Forum Moderators: Robert Charlton & goodroi

Message Too Old, No Replies

Google showing triple the number of pages on our site

Problem for a while - can we do anything?

         

Undead Hunter

6:46 pm on May 23, 2005 (gmt 0)

10+ Year Member



Hi Folks:

I don't know where to begin with this problem. Or even if it IS a problem, although our site has been badly burned by Google in the Bourbon update. (Eight year old general-interest content site, new content for a year in a diverse range of topics, no SEO tricks, 300 links in by Google, more than 1,000 listed by hotbot.com and other sites)

When I search site:www.example.com I get 6,100 pages.
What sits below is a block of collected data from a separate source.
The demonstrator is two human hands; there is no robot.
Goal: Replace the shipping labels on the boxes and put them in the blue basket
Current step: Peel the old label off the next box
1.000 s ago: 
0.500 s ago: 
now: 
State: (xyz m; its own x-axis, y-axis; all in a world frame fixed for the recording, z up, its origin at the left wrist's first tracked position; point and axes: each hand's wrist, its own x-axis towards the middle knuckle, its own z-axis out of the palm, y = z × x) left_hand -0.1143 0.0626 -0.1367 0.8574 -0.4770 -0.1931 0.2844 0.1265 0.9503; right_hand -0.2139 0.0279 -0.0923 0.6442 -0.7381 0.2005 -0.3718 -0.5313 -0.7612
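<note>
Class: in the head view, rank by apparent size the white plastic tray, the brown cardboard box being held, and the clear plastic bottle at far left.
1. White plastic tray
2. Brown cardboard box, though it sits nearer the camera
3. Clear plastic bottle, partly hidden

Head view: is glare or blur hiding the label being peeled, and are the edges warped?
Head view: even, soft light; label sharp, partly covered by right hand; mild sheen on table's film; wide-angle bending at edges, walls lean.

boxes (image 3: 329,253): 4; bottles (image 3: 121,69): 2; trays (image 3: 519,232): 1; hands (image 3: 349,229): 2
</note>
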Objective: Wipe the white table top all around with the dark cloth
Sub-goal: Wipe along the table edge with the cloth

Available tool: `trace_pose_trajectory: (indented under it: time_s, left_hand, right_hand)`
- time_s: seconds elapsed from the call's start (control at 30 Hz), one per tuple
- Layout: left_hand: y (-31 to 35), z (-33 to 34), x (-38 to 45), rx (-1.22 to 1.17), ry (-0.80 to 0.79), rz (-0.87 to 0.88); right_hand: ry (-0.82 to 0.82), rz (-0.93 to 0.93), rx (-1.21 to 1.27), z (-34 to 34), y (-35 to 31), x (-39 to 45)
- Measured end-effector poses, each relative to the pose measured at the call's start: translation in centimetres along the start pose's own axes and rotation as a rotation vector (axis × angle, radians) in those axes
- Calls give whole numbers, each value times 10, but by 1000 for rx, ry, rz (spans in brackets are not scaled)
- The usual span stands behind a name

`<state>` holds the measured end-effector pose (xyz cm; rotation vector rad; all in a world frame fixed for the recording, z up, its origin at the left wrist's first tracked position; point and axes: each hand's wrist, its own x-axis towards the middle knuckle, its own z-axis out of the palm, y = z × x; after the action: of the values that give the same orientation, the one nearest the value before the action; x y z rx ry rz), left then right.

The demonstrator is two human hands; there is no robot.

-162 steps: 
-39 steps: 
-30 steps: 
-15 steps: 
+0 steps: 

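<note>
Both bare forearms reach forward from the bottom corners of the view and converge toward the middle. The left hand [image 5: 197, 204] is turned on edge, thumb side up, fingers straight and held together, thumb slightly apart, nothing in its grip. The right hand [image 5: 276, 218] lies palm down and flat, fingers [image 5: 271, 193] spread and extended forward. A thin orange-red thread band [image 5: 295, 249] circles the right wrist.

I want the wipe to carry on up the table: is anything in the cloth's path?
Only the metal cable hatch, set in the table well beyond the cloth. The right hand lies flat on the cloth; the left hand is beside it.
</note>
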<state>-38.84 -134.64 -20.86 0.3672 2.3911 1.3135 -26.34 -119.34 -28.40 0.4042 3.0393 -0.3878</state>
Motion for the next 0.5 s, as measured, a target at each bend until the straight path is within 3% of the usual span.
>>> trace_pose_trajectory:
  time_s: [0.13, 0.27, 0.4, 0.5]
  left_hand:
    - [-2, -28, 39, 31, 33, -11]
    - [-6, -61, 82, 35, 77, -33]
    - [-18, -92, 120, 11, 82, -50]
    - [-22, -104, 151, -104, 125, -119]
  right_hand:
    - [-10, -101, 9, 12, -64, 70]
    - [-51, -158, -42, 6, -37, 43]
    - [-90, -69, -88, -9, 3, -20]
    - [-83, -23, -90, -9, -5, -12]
You can hit the "Next" button to surf through the first 1,000, that's it. So I don't know what's showing on the remaining 5,000 listed by the Big G...or how to surf those to see.

All of those first 1,000 pages show as www.example.com, etc. and NOT example.com. I've heard people have a problem with this. When I type in site:example.com, it also shows 6,100 pages, but they list the URL's as "www.etc"

The actual page count is about 1,900. Google had this wrong last summer or so, then correct for a while, back around Nov/Dec, maybe January. And then it started showing triple the pages again.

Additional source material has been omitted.